Pogrom in Libia ed in Grecia – La politica dei respingimenti continua a produrre vittime
di Fulvio Vassallo Paleologo, Università di Palermo
Intanto respinti nuovamente 89 migranti a Sud di Lampedusa
L’ esternalizzazione dei controlli di frontiera, la chiusura di tutte le vie di accesso per i potenziali richiedenti asilo e le retate della polizia nei paesi di transito come la Libia e la Grecia ai danni dei migranti irregolari, spesso donne e minori,stanno aggravando gli effetti devastanti delle politiche proibizioniste adottate da tutti i paesi europei nei confronti dei migranti in fuga dalle guerre, dai conflitti interni e dalla devastazione economica ed ambientale dei loro paesi.
Proseguono i respingimenti congiunti nelle acque del Canale di Sicilia, anche con la collaborazione delle unità Frontex con le autorità libiche, malgrado il ministro degli interni tedesco Schauble continui a smentire che le unità tedesche (due elicotteri) impegnate nell’operazione abbiano contribuito ad effettuare i respingimenti.
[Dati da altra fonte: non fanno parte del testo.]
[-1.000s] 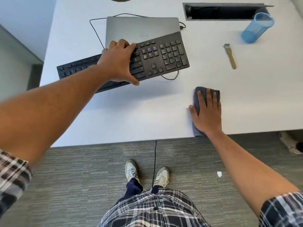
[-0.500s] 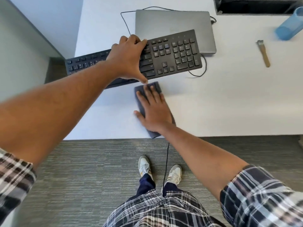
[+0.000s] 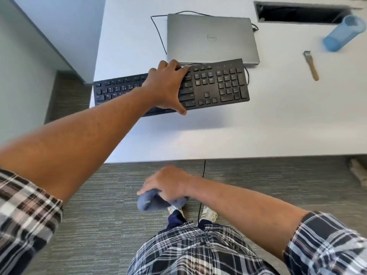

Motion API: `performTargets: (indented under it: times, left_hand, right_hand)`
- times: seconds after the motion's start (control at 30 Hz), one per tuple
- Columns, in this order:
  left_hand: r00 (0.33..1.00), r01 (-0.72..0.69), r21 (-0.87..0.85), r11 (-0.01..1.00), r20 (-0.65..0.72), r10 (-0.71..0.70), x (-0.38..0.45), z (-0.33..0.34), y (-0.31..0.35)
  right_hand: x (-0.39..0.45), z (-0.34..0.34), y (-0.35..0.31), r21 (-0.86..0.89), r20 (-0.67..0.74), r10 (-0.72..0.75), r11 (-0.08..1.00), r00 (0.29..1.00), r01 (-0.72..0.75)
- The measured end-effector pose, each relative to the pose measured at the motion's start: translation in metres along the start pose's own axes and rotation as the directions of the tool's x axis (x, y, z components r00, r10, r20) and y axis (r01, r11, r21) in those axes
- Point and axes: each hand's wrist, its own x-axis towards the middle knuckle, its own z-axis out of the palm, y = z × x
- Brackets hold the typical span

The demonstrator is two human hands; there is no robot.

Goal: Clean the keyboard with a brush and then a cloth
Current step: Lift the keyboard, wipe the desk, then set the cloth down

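A black keyboard [image 3: 216, 86] is lifted off the white desk [image 3: 258, 126], its far edge over a shut grey laptop. My left hand [image 3: 165, 87] grips the keyboard's middle, fingers over the far edge and thumb under the near edge. My right hand [image 3: 168, 182] is off the desk, over the floor in front of me, and holds a bunched blue-grey cloth [image 3: 155, 201]. A small brush with a wooden handle [image 3: 311, 65] lies on the desk at the right, away from both hands.
The shut grey laptop [image 3: 210, 38] lies behind the keyboard with a black cable looping at its left. A blue plastic cup [image 3: 343, 33] lies tipped at the far right by a cable slot [image 3: 297, 14]. A partition stands at the left.
My right hand dragged the cloth leftward across the desk, then pulled it off the near edge and now holds it bunched over the floor. The left hand keeps gripping the raised keyboard.
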Motion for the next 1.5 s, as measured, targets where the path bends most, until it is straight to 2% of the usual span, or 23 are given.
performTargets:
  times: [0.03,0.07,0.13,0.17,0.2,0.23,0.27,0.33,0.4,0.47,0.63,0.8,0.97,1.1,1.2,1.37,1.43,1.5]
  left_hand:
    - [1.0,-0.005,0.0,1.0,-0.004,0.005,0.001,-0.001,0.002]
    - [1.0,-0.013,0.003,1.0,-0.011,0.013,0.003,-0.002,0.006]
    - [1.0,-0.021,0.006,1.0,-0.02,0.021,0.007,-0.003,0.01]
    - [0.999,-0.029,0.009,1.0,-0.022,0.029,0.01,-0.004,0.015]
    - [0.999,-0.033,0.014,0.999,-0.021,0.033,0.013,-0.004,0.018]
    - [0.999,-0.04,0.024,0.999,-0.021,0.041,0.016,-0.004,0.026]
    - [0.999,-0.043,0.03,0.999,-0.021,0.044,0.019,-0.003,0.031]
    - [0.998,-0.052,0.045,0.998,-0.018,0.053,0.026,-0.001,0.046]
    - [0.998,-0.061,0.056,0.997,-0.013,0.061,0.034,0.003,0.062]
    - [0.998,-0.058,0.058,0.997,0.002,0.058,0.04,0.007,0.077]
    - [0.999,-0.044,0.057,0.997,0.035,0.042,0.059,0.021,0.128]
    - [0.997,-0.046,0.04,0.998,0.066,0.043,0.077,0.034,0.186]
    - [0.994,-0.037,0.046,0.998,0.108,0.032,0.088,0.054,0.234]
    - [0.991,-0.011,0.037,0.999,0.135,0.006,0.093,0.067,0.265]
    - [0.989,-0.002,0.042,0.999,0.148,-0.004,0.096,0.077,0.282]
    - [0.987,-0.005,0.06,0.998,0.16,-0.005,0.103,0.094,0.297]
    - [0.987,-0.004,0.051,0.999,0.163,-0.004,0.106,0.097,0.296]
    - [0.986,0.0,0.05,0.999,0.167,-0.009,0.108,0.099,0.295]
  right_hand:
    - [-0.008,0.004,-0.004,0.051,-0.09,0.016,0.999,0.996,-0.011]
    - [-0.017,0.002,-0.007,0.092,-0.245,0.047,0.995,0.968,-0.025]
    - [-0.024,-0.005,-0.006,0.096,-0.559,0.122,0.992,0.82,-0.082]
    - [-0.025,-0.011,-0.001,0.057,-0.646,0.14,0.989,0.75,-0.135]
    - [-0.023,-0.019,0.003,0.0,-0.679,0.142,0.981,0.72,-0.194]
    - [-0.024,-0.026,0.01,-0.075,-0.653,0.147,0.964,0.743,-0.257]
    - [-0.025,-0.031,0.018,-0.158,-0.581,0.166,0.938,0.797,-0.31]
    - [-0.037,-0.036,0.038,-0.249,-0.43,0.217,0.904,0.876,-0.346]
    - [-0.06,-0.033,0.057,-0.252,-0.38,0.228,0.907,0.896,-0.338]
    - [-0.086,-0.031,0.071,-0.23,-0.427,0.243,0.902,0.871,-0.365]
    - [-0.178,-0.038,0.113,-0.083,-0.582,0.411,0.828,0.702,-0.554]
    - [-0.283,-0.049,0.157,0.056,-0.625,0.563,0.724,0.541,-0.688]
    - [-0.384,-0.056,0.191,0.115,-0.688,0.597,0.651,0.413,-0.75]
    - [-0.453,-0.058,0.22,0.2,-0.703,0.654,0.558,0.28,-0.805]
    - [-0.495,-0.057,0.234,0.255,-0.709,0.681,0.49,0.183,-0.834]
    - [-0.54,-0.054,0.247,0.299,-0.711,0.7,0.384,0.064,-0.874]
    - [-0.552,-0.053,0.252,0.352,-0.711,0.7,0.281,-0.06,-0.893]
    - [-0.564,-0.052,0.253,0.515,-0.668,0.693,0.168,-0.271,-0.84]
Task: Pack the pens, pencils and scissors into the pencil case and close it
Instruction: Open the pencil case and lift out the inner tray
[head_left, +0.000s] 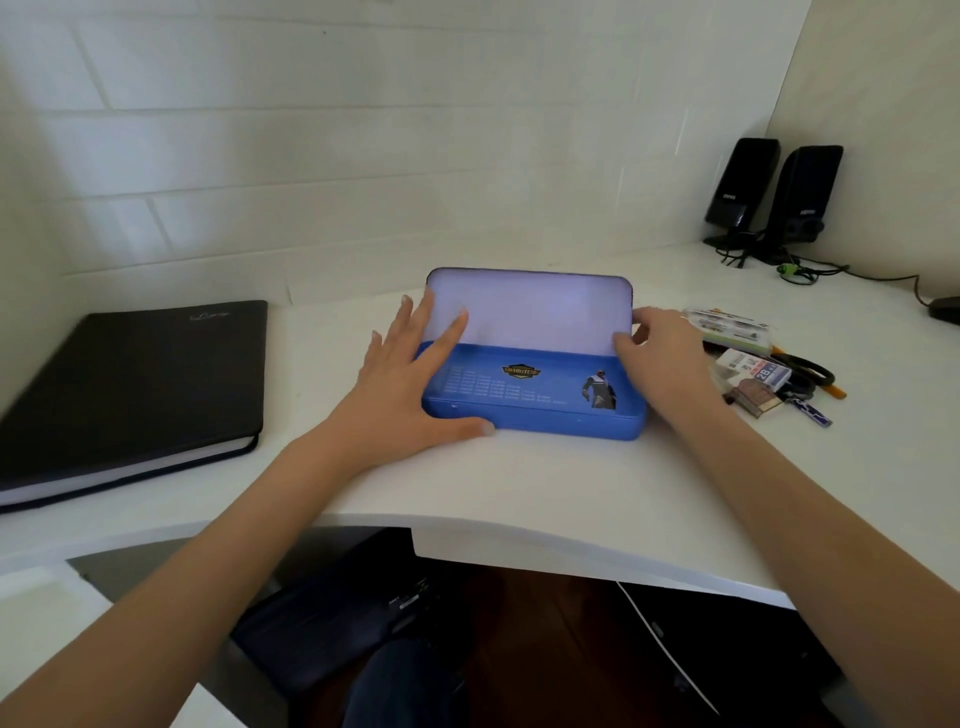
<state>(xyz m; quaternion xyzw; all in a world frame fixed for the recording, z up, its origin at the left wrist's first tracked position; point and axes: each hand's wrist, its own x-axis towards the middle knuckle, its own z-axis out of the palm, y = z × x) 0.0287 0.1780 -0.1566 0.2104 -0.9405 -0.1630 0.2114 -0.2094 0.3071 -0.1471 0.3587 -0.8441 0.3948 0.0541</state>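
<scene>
A blue pencil case lies open in the middle of the white desk, its pale lid standing upright. The inside shows a printed chart and a figure, and nothing else. My left hand rests on the case's left end, thumb along the front wall, fingers spread against the lid. Fingers of my right hand hold the lid's right edge. To the right lies a pile of stationery: black-handled scissors, a clear box of small items, an eraser or staples packet and a blue pen.
A black notebook lies at the left of the desk. Two black speakers with cables stand in the back right corner. The desk's curved front edge is just below the case. The tiled wall is close behind.
</scene>
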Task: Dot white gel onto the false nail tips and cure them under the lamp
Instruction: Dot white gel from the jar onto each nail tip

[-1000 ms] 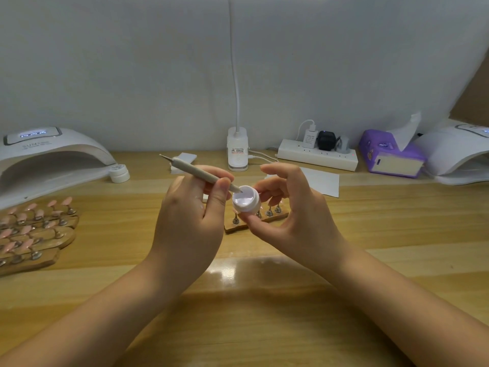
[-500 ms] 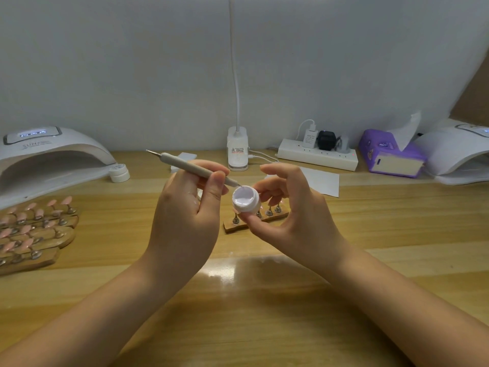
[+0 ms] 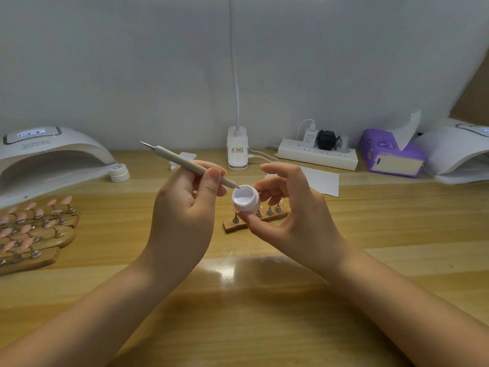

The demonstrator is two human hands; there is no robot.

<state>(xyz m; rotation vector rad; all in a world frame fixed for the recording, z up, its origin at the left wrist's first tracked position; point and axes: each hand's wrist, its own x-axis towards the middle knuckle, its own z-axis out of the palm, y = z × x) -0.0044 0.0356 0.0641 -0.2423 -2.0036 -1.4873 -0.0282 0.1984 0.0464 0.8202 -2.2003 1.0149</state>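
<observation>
Wooden desk (image 3: pixel 370 234) first: at nine o'clock a nail lamp (image 3: pixel 53 154) waits, pink nail tips (image 3: pixel 34 226) before it. Left hand (image 3: pixel 185 207) pinches the dotting pen (image 3: pixel 185 165). Right hand (image 3: pixel 291 207) grips the open white gel jar (image 3: pixel 246 200) at center. Dotting hasn't begun, curing neither. Pen tip has lifted to the rim since before.

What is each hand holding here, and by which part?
Left hand pinches the dotting tool near its lower end. Right hand holds the open gel pot by its sides.

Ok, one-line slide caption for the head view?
Left hand holds dotting pen at open white gel pot gripped by right hand.
</observation>
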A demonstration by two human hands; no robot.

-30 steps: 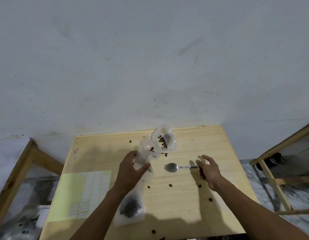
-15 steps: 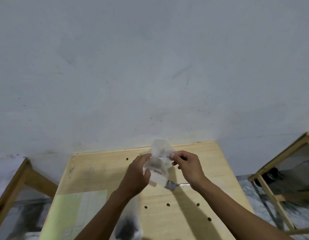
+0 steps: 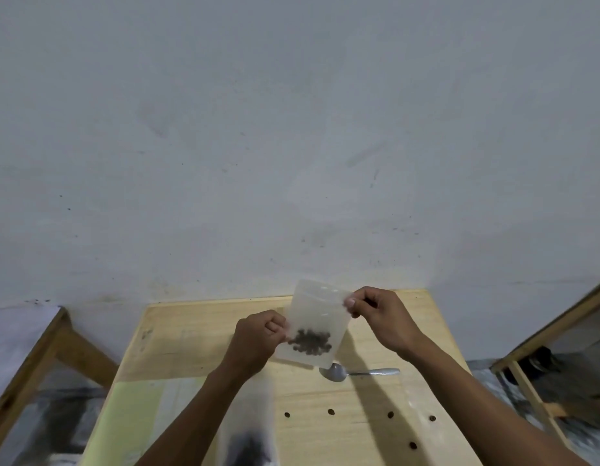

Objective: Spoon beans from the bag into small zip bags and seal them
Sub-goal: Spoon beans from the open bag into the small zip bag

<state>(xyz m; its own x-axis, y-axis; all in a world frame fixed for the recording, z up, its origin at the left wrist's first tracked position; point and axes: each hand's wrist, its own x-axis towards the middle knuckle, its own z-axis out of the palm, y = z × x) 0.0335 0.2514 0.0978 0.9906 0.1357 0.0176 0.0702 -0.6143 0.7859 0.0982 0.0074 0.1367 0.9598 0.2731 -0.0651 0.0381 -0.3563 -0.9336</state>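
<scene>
You hold the small zip bag (image 3: 317,322) up above the tabletop (image 3: 191,338), tilted, a dark cluster of beans (image 3: 310,341) settled near its lower edge. It looks thin, limp and light, likely slick, so take it by the edges near the zip strip. Your left hand (image 3: 254,341) pinches its left edge; your right hand (image 3: 379,314) pinches the upper right corner. Below, a blurred larger bag (image 3: 248,432) holds dark beans. The spoon (image 3: 355,372) lies empty on the wood, with stray beans (image 3: 331,412) scattered nearby
</scene>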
E proseguono i respingimenti collettivi, vietati dal Protocollo n.4 allegato alla Convenzione Europea dei diritti dell’uomo, verso paesi che praticano ai danni dei migranti “trattamenti inumani e degradanti” vietati dalla stessa Convenzione. La Libia non ha sottoscritto la Convenzione di Ginevra sui rifugiati, e respinge con i fondi europei numerosi migranti verso paesi governati da dittature che, dopo i rimpatri, praticano torture ed arresti arbitrari.Se la Libia non aderisce alla Convenzione di Ginevra, la Grecia non consente alcuna applicazione della stessa convenzione che pure ha sottoscritto da anni, e sta effettuando in questi giorni vere e proprie deportazioni verso la Turchia e quindi verso l’Afghanistan, malgrado ancora ieri il rappresentante dell UNHCR in Grecia abbia denunciato le “pratiche informali” con le quali questo paese arresta e deporta i migranti, molti dei quali minori, ai quali si nega qualsiasi accesso alla procedura di asilo e si offre come unica soluzione l’internamento e l’espulsione in Turchia e quindin in Irak o in Afghanistan.
Malgrado il recentissimo richiamo della Corte Europea dei diritti dell’Uomo che ha ingiunto alla Grecia di NON espellere verso altri paesi alcuni migranti afghani che si trovavano a Patrasso, continuano dunque le deportazioni arbitrarie da parte di un paese che sarebbe tenuto a rispettare, oltre alle Convenzioni ONU (compresa quella sui diritti dei minori), le Direttive comunitarie in materia di asilo e di protezione internazionale.Quanto sta avvenendo in queste ore in Grecia ed in Libia aumenta le responsabilità già gravissime del governo italiano nelle pratiche informali di respingimento “informale” dai porti dell’Adriatico (Venezia, Ancona, Bari) verso Patrasso e Igoumenitsa e scopre tutte le ipocrisie di chi afferma di riconoscere i diritti dei rifugiati e poi rimane immobile ad assistere allo scempio del diritto di asilo, e dei corpi che potrebbero invocarne l’applicazione, di persone che avrebbero titolo ad ottenere protezione ma sono arrestate, respinte o espulse. Le respionsabilità di questo imbarbarimento delle regole dei controlli di frontiera sono molteplici e vengono da lontano, a partire dalle scelte proibizioniste dei paesi che negano qualsiasi possibilità di accesso legale, dalla creazione dell’agenzia per il controllo delle frontiere esterne europee FRONTEX, dalla incapacità dell’Europa di darsi una politica dell’asilo, limitandosi a legittimare la cd. “cooperazione operativa” tra i vari paesi, una cooperazione operativa che copre gli abusi della polizia di frontiera e rende impossibile persino fare valere i diritti di difesa.
Occorre aumentare gli sforzi di denuncia alle corti internazionali e, quando possibile ai giudici interni, delle gravissime violazioni dei diritti fondamentali delle persone, violazioni quotidiane che stanno dietro la pratica dei respingimenti informali. Ed è sempre più necessario creare canali di comunicazione diretta e reti di solidarietà per fornire ascolto ed assistenza, per restituire una identità, per garantire il rispetto della dignità e dei diritti della persona, a tutti i migranti che sono allontanati dalle frontiere europee o che vengono bloccati nei paesi di transito.